Quantum pipeline using the Quantum Trainer
[1]:
import warnings
warnings.filterwarnings("ignore")
import os
os.environ["TOKENIZERS_PARALLELISM"] = "false"
[2]:
import numpy as np
BATCH_SIZE = 30
EPOCHS = 120
SEED = 2
Read in the data and create diagrams
[3]:
def read_data(filename):
labels, sentences = [], []
with open(filename) as f:
for line in f:
t = int(line[0])
labels.append([t, 1-t])
sentences.append(line[1:].strip())
return labels, sentences
train_labels, train_data = read_data('datasets/mc_train_data.txt')
dev_labels, dev_data = read_data('datasets/mc_dev_data.txt')
test_labels, test_data = read_data('datasets/mc_test_data.txt')
Create diagrams
[4]:
from lambeq import BobcatParser
parser = BobcatParser(verbose='text')
raw_train_diagrams = parser.sentences2diagrams(train_data)
raw_dev_diagrams = parser.sentences2diagrams(dev_data)

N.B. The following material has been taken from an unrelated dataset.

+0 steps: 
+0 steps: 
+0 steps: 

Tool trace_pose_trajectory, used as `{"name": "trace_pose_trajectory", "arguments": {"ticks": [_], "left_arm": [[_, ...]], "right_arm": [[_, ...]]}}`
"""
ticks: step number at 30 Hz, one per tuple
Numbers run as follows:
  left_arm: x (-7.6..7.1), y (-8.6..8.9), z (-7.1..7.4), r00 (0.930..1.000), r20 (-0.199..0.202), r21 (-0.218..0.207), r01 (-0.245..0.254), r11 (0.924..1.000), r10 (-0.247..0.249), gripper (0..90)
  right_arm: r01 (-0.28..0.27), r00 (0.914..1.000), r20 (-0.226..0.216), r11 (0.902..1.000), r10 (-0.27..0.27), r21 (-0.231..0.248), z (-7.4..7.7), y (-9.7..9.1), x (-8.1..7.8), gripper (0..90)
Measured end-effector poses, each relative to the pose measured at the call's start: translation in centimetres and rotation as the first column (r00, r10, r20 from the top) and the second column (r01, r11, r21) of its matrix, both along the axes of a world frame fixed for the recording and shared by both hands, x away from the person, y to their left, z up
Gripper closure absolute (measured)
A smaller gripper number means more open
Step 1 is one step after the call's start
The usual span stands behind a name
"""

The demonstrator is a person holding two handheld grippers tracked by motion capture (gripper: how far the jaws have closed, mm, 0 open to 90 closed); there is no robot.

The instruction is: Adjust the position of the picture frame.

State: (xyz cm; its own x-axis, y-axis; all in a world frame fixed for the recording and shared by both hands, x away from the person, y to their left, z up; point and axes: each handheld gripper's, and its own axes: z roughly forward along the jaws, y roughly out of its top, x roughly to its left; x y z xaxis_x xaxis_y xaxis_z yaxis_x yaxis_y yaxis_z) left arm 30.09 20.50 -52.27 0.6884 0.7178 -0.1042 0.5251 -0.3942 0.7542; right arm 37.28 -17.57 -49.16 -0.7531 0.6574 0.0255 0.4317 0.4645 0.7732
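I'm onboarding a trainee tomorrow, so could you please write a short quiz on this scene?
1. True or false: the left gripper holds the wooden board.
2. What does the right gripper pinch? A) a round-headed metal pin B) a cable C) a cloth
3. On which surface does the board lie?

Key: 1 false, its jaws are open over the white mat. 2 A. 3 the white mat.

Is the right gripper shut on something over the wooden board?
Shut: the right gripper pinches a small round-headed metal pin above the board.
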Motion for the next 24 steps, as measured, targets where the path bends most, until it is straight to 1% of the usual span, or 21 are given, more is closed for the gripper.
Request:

raw_test_diagrams = parser.sentences2diagrams(test_data)
Tagging sentences.
Parsing tagged sentences.
Turning parse trees to diagrams.
Tagging sentences.
Parsing tagged sentences.
Turning parse trees to diagrams.
Tagging sentences.
Parsing tagged sentences.
Turning parse trees to diagrams.
Remove the cups
[5]:
from lambeq import RemoveCupsRewriter
remove_cups = RemoveCupsRewriter()
train_diagrams = [remove_cups(diagram) for diagram in raw_train_diagrams]
dev_diagrams = [remove_cups(diagram) for diagram in raw_dev_diagrams]
test_diagrams = [remove_cups(diagram) for diagram in raw_test_diagrams]
train_diagrams[0].draw()
Create circuits
[6]:
from lambeq import AtomicType, IQPAnsatz
ansatz = IQPAnsatz({AtomicType.NOUN: 1, AtomicType.SENTENCE: 1},
n_layers=1, n_single_qubit_params=3)
train_circuits = [ansatz(diagram) for diagram in train_diagrams]
dev_circuits = [ansatz(diagram) for diagram in dev_diagrams]
test_circuits = [ansatz(diagram) for diagram in test_diagrams]
train_circuits[0].draw(figsize=(9, 9))
Parameterise
[7]:
from pytket.extensions.qiskit import AerBackend
from lambeq import TketModel
all_circuits = train_circuits+dev_circuits+test_circuits
backend = AerBackend()
backend_config = {
'backend': backend,
'compilation': backend.default_compilation_pass(2),
'shots': 8192
}
model = TketModel.from_diagrams(all_circuits, backend_config=backend_config)
Define evaluation metric
[8]:
from lambeq import BinaryCrossEntropyLoss
# Using the builtin binary cross-entropy error from lambeq
bce = BinaryCrossEntropyLoss()
acc = lambda y_hat, y: np.sum(np.round(y_hat) == y) / len(y) / 2 # half due to double-counting
Initialize trainer
[9]:
from lambeq import QuantumTrainer, SPSAOptimizer
trainer = QuantumTrainer(
model,
loss_function=bce,
epochs=EPOCHS,
optimizer=SPSAOptimizer,
optim_hyperparams={'a': 0.05, 'c': 0.06, 'A':0.01*EPOCHS},
evaluate_functions={'acc': acc},
evaluate_on_train=True,
verbose = 'text',
seed=0
)
[10]:
from lambeq import Dataset
train_dataset = Dataset(
train_circuits,
train_labels,
batch_size=BATCH_SIZE)
val_dataset = Dataset(dev_circuits, dev_labels, shuffle=False)
Train
[11]:
trainer.fit(train_dataset, val_dataset, log_interval=12)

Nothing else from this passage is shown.